From the records below, please repeat exactly the line that has "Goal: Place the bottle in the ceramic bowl", the line that has "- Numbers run", and every line between them, and nothing else.

# [Materials provided]

_ _ _ _ _

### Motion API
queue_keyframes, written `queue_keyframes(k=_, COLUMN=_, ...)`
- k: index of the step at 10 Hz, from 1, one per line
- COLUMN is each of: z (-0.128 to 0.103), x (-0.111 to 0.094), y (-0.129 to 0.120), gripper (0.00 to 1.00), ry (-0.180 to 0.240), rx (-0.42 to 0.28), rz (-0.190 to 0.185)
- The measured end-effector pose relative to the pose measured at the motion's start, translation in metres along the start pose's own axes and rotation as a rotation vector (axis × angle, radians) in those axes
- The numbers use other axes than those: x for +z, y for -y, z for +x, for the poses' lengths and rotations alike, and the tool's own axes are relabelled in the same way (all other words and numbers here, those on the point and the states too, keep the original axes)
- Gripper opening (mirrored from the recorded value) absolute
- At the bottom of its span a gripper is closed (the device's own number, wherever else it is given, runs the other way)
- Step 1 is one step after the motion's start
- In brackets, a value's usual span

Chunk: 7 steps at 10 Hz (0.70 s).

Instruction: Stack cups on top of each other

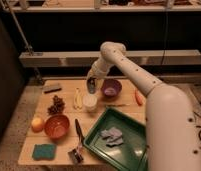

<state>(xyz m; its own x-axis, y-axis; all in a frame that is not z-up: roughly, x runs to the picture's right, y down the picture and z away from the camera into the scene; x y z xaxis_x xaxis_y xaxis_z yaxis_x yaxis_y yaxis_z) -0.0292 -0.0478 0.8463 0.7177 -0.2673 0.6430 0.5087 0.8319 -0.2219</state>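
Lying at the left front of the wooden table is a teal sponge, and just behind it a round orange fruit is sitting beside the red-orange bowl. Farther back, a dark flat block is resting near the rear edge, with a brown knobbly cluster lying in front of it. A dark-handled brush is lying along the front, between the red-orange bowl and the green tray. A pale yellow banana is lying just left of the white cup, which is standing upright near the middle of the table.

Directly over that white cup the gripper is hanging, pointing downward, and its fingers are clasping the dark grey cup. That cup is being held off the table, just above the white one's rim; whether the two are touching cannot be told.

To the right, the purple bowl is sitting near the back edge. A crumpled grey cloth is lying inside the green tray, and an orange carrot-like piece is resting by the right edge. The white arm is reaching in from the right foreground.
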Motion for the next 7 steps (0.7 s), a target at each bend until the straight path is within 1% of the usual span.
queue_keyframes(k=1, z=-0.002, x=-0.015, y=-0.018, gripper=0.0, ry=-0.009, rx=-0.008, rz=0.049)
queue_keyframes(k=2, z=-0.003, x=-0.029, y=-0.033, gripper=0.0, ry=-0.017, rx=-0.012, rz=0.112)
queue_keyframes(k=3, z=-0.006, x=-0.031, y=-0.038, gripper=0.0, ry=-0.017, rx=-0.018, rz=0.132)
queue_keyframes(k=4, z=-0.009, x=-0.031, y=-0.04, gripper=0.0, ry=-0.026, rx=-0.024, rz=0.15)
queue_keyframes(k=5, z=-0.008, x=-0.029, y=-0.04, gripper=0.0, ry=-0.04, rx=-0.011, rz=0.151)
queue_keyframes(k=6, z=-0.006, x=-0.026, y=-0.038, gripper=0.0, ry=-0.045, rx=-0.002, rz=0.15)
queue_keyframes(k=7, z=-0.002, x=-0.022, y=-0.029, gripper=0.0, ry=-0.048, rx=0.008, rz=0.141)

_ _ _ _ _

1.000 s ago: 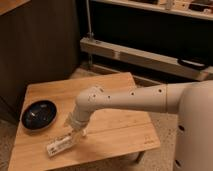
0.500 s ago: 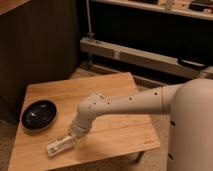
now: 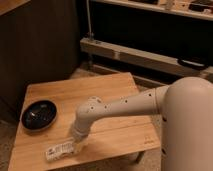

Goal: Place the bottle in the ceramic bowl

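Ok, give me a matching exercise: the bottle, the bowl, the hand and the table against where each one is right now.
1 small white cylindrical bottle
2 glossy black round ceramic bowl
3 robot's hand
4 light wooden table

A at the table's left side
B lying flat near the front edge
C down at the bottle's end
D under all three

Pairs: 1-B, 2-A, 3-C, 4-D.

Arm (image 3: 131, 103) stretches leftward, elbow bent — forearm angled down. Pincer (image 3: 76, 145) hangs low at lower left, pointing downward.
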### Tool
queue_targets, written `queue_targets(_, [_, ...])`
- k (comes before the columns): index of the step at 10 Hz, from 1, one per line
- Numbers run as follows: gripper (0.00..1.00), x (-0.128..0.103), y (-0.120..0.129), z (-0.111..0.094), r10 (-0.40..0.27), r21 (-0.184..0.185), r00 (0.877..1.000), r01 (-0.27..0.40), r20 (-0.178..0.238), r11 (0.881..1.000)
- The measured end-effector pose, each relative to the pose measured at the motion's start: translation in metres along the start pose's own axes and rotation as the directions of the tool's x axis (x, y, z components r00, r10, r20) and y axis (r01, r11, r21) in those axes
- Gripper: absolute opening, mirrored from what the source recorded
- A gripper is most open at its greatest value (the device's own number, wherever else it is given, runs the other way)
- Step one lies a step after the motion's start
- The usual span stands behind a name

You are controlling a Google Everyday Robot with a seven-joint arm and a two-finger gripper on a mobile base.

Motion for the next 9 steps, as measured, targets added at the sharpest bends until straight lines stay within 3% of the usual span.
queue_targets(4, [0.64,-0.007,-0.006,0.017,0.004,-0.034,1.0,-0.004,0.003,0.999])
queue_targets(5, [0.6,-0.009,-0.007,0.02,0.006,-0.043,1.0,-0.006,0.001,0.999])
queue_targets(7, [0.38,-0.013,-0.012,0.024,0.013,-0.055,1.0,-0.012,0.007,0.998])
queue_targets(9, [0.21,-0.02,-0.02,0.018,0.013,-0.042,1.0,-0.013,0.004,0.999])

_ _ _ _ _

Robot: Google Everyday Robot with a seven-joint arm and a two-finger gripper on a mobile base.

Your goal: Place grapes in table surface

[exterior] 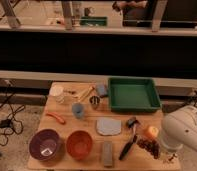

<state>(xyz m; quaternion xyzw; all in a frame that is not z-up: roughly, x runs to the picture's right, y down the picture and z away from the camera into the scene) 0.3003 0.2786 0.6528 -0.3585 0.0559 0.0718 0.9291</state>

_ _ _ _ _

# [Answer]
Goal: Place the bottle in the ceramic bowl

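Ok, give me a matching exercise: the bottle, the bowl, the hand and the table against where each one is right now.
1 small white cylindrical bottle
2 glossy black round ceramic bowl
3 robot's hand
4 light wooden table

A at the table's left side
B lying flat near the front edge
C down at the bottle's end
D under all three

Pairs: 1-B, 2-A, 3-C, 4-D.

Arm (image 3: 131, 103) stretches leftward, elbow bent — forearm angled down. Pincer (image 3: 76, 145) hangs low at lower left, pointing downward.
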### Tool
queue_targets, written `queue_targets(_, [_, ...])`
- k (comes before the columns): index of the step at 10 Hz, from 1, one per line
- Numbers run as follows: gripper (0.00..1.00), x (-0.128..0.103), y (-0.120..0.129), z (-0.111..0.094), r10 (-0.40..0.27), r21 (-0.184..0.185), r00 (0.877..1.000), r01 (-0.27..0.40), r20 (-0.178..0.238), r11 (0.881..1.000)

No additional output will be given.